French shipbuilder DCNS was hit with a massive data breach, resulting in classified data, pertaining to India's $3.5bn (£2.6bn) Scorpene submarines having been leaked. Over 22,000 documents have been leaked online, detailing the combat capabilities of the new six-boat submarines, which poses a major national security risk to India.
The breach may also impact the national security of Brazil, Chile and Malaysia, all of whom already operate Scorpene. Additionally, Australia may also be under risk of similar leaks, given DCNS's A$50bn (£28.8bn; $38.12bn) contract to build a new fleet of submarines for the country's naval defence, The Australian reported. The Scorpene submarine is widely considered to be one of the most advanced of its kind, and is believed to be designed to evade detection underwater. However, the leaked documents allegedly completely expose Scorpene's technical and combat capabilities, including sonar powers.
A spokesperson for DCNS told ZDnet, "As a serious matter pertaining to the Indian Scorpene program, French national authorities for Defence security will formally investigate and determine the exact nature of the leaked documents."
The firm also confirmed there was no connection between India's submarines and those pertaining to the Australian submarine programme. "The matters in connection to India have no bearing on the Australian submarine program which operates under the Australian government's arrangements for the protection of sensitive data," the DCNS spokesperson added.

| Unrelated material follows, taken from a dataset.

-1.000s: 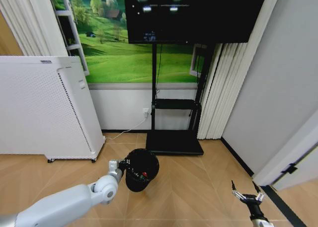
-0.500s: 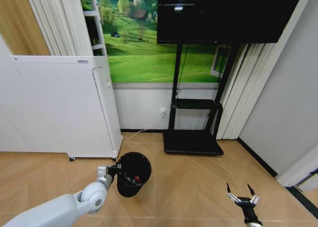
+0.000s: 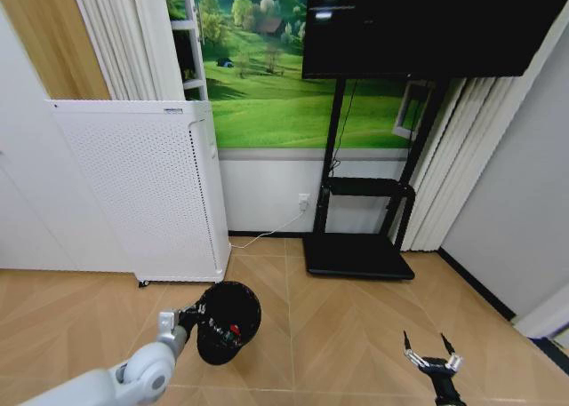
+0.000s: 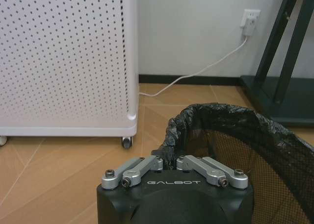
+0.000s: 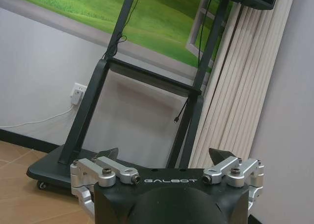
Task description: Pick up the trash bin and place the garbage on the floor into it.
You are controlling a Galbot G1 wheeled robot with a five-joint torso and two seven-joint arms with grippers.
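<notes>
Left gripper (image 4: 169, 161): fingers pinched together on the near rim of the trash bin, gripping the rim and its black liner; in the head view it sits at about 7 o'clock, at the end of the white left arm (image 3: 142, 375).
Trash bin (image 3: 228, 321): black, round, lined with a crinkled black bag, held at the left gripper and tilted so its mouth faces up and toward the camera; whether its base touches the floor is hard to tell.
Bin contents: a small red item (image 3: 235, 329) lies inside, possibly a wrapper.
Floor (image 3: 347, 326): tan herringbone wood.
Right gripper (image 3: 429, 353): at about 5 o'clock, fingers spread wide apart with nothing between them, hanging above the floor.
White perforated cabinet (image 3: 142, 193): on casters at 10 o'clock, just behind the bin.
Black TV stand (image 3: 360, 255): at 1 o'clock, against the wall.
</notes>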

According to Indian publication The Hindu, India has launched a probe into the leaks. "I have asked the Navy Chief to investigate the matter and find what has been leaked and how much of it is about us," said India's Defence Minister Manohar Parrikar, who characterised the data leak as "a hacking".
It is still unclear if the data leak is a result of a targeted cyberespionage campaign. The leaks have not yet been attributed to any threat actors or hacker groups. It is also still uncertain as to whether the data leak originated from France or India.

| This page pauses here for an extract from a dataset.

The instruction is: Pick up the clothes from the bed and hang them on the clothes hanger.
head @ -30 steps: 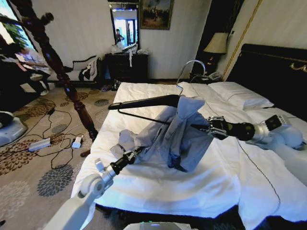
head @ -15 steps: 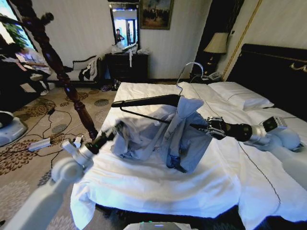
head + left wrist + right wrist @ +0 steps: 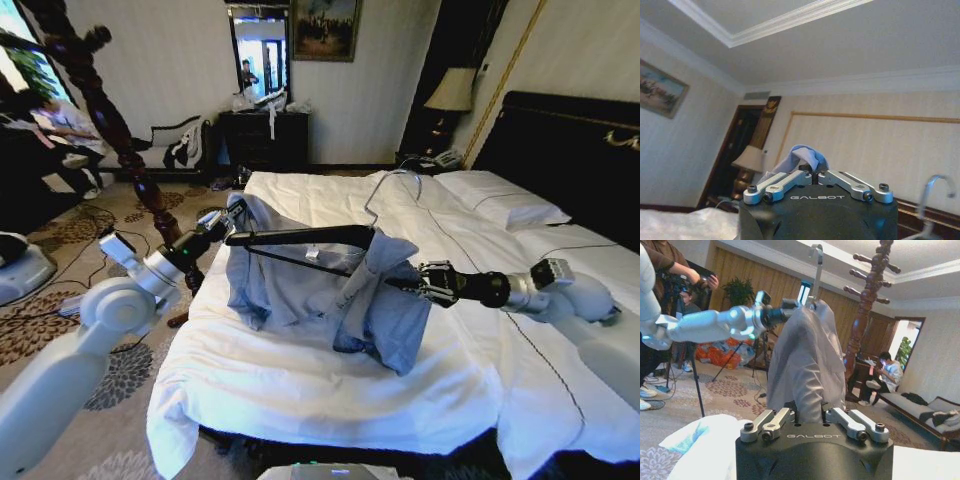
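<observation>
Our clothes hanger (image 3: 300,238) runs left-right, hook (image 3: 385,185) far-right, over the bed (image 3: 330,380); both left gripper (image 3: 232,215) and right gripper (image 3: 418,281) seemingly pinch the clothes (image 3: 300,285).

Light-grey clothes (image 3: 300,285), black clothes hanger (image 3: 300,238), white bed (image 3: 330,390).

Both arms have smooth white shells that narrow to silver wrist collars and black forearm sections. The left gripper (image 3: 222,222) and right gripper (image 3: 412,282) are black with silver linkage bars. Up close, each black housing carries white "GALBOT" lettering, and dark screws sit at the linkage pivots.
</observation>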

DCNS maintains it was only the "provider and not the controller of technical data" connecting to sensitive information in India. However, according to unnamed sources, the leak originated from France in 2011 and contains information on DCNS projects unrelated to India.

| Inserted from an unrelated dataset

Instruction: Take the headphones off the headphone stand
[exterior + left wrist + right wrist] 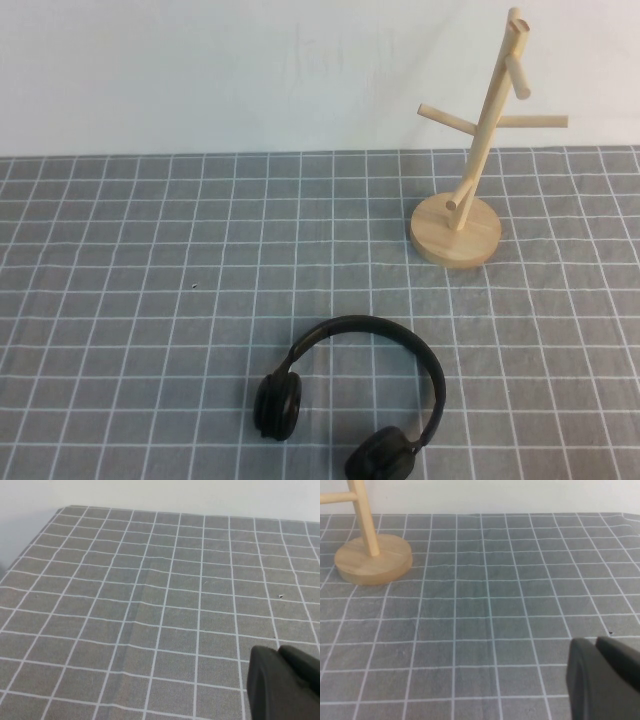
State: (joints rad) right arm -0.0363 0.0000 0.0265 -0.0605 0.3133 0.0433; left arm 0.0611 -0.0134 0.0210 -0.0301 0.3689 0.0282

The Indian Navy said in a statement, "The available information is being examined at Integrated Headquarters, Ministry of Defence (Navy) and an analysis is being carried out by the concerned specialists. It appears that the source of leak is from overseas and not in India," the Indian Express reported.
The leaked data includes 4,457 pages on the submarine's underwater sensors, 4,209 pages on its above-water sensors and 4,301 pages on its combat management system. Another 493 pages contain data on the submarine's torpedo launch systems and specifications, 6,841 pages on communications system and 2,138 on its navigation systems. The documents could prove to be an intelligence treasure trove, if procured by India's neighbours Pakistan and China.